Investigations into velocity decay, initial tool-workpiece gap, and material removal behaviour in ultrasonic micromachining

A dynamic impact-based numerical model is presented to estimate the cross-sectional profiles of deep vias having depths up to 1 mm, created in glass by ultrasonic micromachining (USM). Finite element method (FEM) analysis was used to calculate the indentation volume caused by a single abrasive particle in a single impact. Considering the normal distribution of a large number of abrasive particles under the vibrating tool, the cross-sectional profiles were estimated. For the first time, the relationship between the velocity and the distance travelled by the abrasive in a viscous slurry after its impact with the tool is established.

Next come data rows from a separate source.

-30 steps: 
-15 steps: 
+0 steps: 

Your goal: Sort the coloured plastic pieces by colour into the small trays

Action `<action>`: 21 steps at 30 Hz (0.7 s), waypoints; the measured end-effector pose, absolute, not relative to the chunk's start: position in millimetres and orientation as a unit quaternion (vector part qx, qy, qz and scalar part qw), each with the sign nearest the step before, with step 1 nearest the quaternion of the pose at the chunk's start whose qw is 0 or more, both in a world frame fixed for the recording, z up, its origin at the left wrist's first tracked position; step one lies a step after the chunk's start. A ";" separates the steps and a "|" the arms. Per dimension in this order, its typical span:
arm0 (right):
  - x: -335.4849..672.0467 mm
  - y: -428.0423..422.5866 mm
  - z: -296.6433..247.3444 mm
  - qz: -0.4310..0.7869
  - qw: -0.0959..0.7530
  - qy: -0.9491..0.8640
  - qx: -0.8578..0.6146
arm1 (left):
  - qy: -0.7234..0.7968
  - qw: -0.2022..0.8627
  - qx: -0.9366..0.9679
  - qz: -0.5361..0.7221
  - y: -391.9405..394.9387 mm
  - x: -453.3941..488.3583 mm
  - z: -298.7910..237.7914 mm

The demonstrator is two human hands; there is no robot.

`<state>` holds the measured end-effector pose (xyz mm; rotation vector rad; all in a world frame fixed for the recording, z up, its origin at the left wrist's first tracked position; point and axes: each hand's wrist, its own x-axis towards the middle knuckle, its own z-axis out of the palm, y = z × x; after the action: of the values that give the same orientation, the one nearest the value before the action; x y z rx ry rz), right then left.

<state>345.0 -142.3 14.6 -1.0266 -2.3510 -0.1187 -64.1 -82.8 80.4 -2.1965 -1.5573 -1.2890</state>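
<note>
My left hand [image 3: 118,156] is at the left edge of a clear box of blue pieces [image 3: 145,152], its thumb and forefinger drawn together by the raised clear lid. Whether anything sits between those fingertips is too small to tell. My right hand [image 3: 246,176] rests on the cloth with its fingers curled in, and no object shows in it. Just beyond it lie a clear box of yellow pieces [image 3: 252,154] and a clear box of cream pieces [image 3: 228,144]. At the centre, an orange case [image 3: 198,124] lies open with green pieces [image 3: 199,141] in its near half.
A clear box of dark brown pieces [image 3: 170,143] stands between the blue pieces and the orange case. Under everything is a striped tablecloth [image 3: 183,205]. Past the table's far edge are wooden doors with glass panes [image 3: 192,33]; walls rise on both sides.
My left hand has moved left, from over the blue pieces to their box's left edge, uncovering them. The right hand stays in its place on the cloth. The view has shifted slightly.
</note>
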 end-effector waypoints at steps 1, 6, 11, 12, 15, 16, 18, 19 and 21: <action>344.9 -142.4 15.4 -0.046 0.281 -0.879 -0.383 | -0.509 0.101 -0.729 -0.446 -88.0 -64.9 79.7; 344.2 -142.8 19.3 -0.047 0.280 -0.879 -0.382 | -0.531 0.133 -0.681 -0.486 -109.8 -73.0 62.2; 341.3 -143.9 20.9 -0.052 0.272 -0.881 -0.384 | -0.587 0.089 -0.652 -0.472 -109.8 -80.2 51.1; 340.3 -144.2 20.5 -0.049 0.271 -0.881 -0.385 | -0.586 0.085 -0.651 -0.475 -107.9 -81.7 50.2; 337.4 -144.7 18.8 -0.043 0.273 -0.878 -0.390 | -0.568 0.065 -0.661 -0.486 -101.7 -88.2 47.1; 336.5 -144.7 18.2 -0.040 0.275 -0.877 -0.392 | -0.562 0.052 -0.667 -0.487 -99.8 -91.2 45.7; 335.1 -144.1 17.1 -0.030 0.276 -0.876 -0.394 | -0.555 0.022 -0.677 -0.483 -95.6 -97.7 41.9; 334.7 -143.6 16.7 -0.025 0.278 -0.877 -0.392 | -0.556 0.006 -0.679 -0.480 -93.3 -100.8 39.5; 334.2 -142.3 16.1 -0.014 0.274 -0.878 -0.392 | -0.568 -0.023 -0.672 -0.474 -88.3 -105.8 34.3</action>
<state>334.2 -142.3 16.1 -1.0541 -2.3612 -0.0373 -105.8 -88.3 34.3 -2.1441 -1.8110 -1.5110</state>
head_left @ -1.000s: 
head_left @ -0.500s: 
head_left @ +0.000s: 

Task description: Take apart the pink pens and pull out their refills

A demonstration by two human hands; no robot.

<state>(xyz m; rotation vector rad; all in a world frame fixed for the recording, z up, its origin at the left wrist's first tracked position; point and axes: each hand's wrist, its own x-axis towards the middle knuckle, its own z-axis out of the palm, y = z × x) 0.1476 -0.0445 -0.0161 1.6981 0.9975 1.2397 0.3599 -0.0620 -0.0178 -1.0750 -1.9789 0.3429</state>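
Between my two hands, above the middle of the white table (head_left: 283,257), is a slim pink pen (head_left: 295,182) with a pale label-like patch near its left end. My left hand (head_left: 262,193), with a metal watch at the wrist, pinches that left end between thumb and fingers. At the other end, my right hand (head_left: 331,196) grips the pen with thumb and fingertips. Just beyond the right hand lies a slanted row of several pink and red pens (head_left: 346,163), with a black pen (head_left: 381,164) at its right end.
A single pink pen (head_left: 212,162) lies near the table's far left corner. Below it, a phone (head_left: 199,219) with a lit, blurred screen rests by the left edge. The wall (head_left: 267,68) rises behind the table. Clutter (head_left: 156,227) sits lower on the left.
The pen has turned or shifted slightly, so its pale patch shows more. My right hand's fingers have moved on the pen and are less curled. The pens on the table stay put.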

An exponential reduction in the abrasive velocity within the tool-glass gap was observed. This model predicted the minimum USM power, the minimum impact velocity and the maximum initial tool-workpiece gap required to cause significant machining. Experiment results confirmed that no machining happened at USM power <inverted exclamation> 60 W, which the simulation model earlier predicted. Using this model, the initial gap required to prevent the glass breakage at different power ratings can also be estimated. In this work, the initial gaps were estimated to be 17 mu m, 30 mu m, 42 mu m, and 51 mu m for the USM power ratings of 60 W, 100 W, 140 W, and 180 W, respectively. The opening sizes and depths of vias, machined at varying USM power ratings, were predicted and later validated by detailed experiments. The percentage error in the simulation and experimental depths was within +/- 5%. High-aspect ratio through-holes were created in a 1.1 mm thick glass using optimized USM parameters, thus resulting in an etch rate of 350 mu m/min. The results conclude that the USM process can be used in various MEMS packaging and advanced interconnect applications thanks to its faster etching and room-temperature processing.